== Data listing

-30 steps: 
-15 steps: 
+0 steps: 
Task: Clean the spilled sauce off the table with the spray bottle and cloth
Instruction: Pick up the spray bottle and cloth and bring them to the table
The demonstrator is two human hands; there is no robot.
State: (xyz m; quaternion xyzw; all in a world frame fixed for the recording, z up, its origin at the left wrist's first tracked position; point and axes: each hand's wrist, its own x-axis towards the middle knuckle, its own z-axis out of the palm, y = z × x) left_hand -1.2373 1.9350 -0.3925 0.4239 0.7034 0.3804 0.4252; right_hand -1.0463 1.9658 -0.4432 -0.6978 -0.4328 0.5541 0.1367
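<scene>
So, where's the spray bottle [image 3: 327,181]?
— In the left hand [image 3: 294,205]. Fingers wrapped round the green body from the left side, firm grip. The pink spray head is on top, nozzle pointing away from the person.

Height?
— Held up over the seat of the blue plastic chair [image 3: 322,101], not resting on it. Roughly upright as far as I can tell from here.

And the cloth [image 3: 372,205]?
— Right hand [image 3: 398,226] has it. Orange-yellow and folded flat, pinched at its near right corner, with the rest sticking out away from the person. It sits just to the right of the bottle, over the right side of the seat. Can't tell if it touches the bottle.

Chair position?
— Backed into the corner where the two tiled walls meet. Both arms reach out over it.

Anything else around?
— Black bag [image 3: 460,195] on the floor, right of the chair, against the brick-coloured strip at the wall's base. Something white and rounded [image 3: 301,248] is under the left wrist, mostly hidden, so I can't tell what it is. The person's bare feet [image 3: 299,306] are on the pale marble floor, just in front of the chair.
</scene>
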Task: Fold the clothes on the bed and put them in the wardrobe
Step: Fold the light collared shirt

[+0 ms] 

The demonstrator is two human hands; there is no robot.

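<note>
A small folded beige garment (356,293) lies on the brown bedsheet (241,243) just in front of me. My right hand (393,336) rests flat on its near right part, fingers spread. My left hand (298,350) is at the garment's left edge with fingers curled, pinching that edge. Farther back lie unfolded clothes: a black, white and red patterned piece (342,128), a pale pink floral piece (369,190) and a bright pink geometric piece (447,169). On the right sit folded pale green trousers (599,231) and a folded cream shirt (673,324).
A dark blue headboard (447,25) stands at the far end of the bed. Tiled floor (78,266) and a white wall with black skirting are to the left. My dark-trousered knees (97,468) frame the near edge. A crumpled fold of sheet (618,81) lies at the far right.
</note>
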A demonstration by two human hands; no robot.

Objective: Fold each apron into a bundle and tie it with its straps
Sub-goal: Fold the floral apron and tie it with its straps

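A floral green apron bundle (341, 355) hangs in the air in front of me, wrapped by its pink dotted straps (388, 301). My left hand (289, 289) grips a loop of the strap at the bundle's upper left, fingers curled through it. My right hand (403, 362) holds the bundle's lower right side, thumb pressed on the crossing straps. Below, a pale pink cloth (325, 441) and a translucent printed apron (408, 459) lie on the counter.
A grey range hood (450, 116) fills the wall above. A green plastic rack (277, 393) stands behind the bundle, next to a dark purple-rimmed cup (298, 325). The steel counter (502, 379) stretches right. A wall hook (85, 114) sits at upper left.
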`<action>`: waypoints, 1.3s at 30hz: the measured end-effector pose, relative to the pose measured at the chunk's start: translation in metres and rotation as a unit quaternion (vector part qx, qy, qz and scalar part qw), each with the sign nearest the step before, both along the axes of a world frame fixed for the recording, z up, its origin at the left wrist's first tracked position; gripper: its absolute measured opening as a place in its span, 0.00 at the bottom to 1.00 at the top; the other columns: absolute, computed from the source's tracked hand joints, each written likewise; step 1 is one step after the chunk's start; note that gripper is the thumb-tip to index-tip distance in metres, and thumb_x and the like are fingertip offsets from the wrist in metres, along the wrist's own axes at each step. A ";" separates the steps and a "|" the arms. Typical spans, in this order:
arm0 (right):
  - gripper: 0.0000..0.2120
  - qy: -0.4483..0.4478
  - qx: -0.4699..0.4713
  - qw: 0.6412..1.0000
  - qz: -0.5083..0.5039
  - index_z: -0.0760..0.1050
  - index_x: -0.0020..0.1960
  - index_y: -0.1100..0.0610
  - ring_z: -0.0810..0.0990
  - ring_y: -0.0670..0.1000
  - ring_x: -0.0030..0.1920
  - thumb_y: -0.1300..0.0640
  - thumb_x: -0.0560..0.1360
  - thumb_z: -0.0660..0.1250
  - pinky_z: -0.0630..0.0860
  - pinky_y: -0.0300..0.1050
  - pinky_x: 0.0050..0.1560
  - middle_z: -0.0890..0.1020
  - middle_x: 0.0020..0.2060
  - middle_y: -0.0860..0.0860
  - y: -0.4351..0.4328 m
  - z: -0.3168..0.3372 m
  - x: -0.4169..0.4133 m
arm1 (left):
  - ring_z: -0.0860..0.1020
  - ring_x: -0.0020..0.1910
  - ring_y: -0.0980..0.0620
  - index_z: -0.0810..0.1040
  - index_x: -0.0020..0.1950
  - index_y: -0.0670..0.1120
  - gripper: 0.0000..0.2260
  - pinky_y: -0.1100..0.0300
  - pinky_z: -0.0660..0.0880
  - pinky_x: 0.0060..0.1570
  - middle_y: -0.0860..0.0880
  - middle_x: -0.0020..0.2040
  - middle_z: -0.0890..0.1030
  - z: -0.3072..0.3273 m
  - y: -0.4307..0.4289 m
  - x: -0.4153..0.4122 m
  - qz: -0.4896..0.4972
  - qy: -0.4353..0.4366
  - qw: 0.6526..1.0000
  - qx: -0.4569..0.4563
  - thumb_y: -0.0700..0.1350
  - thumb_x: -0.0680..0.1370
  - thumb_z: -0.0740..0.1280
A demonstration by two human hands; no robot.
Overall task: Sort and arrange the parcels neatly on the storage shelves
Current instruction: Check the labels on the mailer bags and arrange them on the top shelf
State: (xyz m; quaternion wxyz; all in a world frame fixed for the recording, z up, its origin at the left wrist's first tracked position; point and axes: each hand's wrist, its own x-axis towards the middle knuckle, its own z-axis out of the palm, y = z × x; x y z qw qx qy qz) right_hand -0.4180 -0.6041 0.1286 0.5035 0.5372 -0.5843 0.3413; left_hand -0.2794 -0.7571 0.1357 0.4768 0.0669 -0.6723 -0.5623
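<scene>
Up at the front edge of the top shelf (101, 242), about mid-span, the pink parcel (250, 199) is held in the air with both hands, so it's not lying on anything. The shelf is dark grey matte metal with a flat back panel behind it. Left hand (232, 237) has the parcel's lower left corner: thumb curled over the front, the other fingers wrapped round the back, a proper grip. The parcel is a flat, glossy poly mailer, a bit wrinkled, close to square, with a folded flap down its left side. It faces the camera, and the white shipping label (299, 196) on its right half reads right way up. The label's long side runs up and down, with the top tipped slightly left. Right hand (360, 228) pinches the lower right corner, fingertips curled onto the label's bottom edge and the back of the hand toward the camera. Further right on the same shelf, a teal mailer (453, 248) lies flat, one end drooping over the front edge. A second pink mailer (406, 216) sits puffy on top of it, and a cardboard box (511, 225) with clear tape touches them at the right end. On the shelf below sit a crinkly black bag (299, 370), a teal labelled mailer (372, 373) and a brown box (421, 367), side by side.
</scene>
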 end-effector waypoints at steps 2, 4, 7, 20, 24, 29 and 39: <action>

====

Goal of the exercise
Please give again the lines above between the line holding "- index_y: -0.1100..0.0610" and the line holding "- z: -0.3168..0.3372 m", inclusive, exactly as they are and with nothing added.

Exercise response
  - index_y: -0.1100..0.0610
  - ring_z: -0.0810..0.0990
  - ring_y: -0.0670..0.1000
  - ring_x: -0.0030..0.1920
  - thumb_y: -0.1300..0.0640
  - thumb_x: -0.0560..0.1360
  - thumb_z: -0.0660..0.1250
  - pinky_z: -0.0630..0.0860
  - pinky_y: -0.0300..0.1050
  - pinky_x: 0.0050..0.1560
  - middle_z: -0.0890..0.1020
  - middle_x: 0.0020..0.2060
  - middle_y: -0.0860..0.0860
  - y: -0.4351..0.4328 m
  - z: -0.3168..0.3372 m

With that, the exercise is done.